Image Note  The last command makes the root subdirectory of HDFS readable and writable by anyone. This would be a huge security issue on a real, fully distributed, multitenant cluster. On a pseudo-distributed setup, however, it allows you to shortcut a few setup steps without compromising the functionality of HDFS.

At this point, you should have a fully functional HDFS. You can verify that it is up and running by issuing the commands shown in Listing A-8.

As long as all the commands ran without an error, you can be sure your pseudo-distributed HDFS setup is fine. The final step in setting up your pseudo-distributed Hadoop cluster is starting MapReduce services (for Hadoop 1.x) or YARN services (for Hadoop 2.x). The commands needed are summarized in Tables A-8 and A-9, respectively.

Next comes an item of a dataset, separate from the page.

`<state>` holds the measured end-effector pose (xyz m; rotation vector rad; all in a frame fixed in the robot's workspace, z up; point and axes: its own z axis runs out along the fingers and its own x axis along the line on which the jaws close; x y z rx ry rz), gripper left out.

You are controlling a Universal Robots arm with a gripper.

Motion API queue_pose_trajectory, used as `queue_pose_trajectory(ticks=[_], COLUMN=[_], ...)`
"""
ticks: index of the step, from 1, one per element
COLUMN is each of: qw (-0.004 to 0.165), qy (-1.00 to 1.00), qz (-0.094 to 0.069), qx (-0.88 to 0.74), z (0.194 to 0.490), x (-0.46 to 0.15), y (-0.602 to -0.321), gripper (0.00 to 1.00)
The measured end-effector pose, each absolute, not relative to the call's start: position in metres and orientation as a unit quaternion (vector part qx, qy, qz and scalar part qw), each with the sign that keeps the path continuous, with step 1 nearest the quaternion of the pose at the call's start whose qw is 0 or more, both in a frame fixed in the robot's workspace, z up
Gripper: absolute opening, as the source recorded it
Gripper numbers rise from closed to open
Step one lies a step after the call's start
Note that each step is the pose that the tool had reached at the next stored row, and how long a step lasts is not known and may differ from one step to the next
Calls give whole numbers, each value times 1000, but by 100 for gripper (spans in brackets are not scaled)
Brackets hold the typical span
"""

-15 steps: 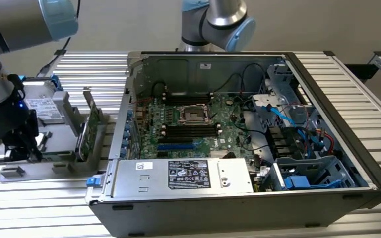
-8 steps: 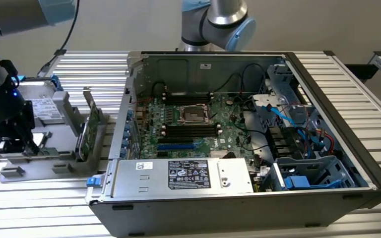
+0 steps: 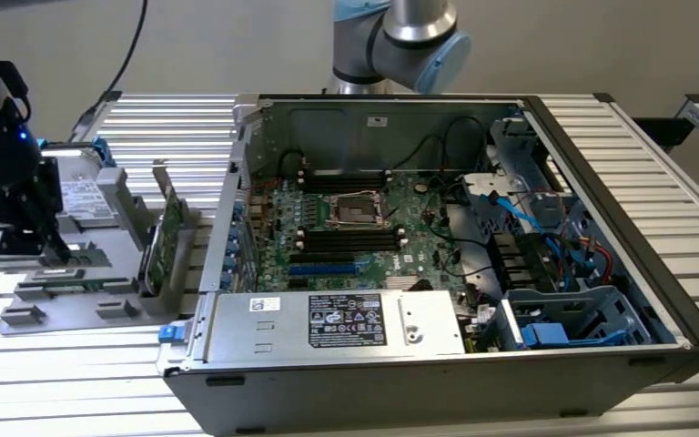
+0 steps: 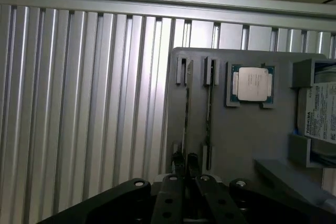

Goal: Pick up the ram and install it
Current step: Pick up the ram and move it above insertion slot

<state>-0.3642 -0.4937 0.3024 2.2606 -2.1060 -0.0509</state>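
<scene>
Wrist view: gripper (image 4: 185, 162) low over grey holder (image 4: 236, 145), in line with ram (image 4: 186, 114) standing on edge in holder's outermost slot. Cannot tell whether claw is open or clamped. Likely best: stay centred on stick, square to slot, lift straight without rocking. Ram looks long, thin, dark, seen edge-on. Similar stick (image 4: 209, 103) in next holder slot. Open computer case (image 3: 447, 391) beside holder.

Slatted table (image 3: 83, 401): grey tray (image 4: 236, 135), computer case (image 3: 422, 396).
</scene>
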Motion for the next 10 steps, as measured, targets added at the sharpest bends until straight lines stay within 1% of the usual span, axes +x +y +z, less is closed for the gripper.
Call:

Table A-8. Starting MapReduce in Pseudo-Distributed Mode

Hadoop Installed from Linux packages

Hadoop Installed from Binary gzipped tar File

$ sudo service hadoop-mapred-jobtracker start

$ sudo service hadoop-mapred-tasktracker start

$ cd /usr/lib/hadoop

$ hadoop-daemon.sh start jobtracker

$ hadoop-daemon.sh start tasktracker

$ cd $HADOOP_HOME

Table A-9. Starting YARN in Pseudo-Distributed Mode

Hadoop Installed from Linux Packages

Hadoop Installed from Binary gzipped tar File

$ sudo service hadoop-yarn-resourcemanager start

$ sudo service hadoop-yarn-nodemanager start

$ cd /usr/lib/hadoop-mapreduce

$ hadoop-daemon.sh start resourcemanager

$ hadoop-daemon.sh start nodemanager

$ cd $HADOOP_HOME/share/hadoop/mapreduce

Regardless of whether you are setting up Hadoop 1.x or Hadoop 2.x, once you are done with these commands, make sure to run a test MapReduce job while you are still located in the current working directory (where the last cd command put you). If the command shown in Listing A-9 runs successfully to completion, it means your pseudo-distributed Hadoop cluster is fully set and ready for your Giraph applications.

Summary

You can install Hadoop and Giraph in a number of different ways. The key issue to keep in mind is that whichever version of Hadoop you install, it has to match the version Giraph binary that you will be using. If you plan to use I/O formats connecting Giraph to other members of the Hadoop ecosystem (such as Hive, HBase, etc.), those versions have to match as well. After installation is done, the last step is to configure both. Giraph doesn’t require any configuration by default. Hadoop has to be configured to run in one of the three modes: local, fully distributed, or pseudo-distributed. In this appendix you looked at the following topics:

  • System requirements for running Hadoop and Giraph: JDK 7+ on Linux or Mac OS X
  • The steps involved in installing Hadoop using two main methods: a binary gzipped tar file or Linux binary packages
  • The steps involved in installing Giraph using three different methods of installation: a binary gzipped tar file, Linux binary packages, or building from source code
  • Configuring Hadoop and Giraph using local flat XML configuration files
  • Executing simple command lines to make sure that your Giraph and Hadoop deployments are functioning correctly

Although this appendix offered a number of alternative options for accomplishing two basic tasks— installation and configuration, if you’re installing everything from scratch, you can simply choose whichever is the easiest for your environment. If, however, you are dealing with existing Hadoop clusters, you may find some of the alternative methods helpful.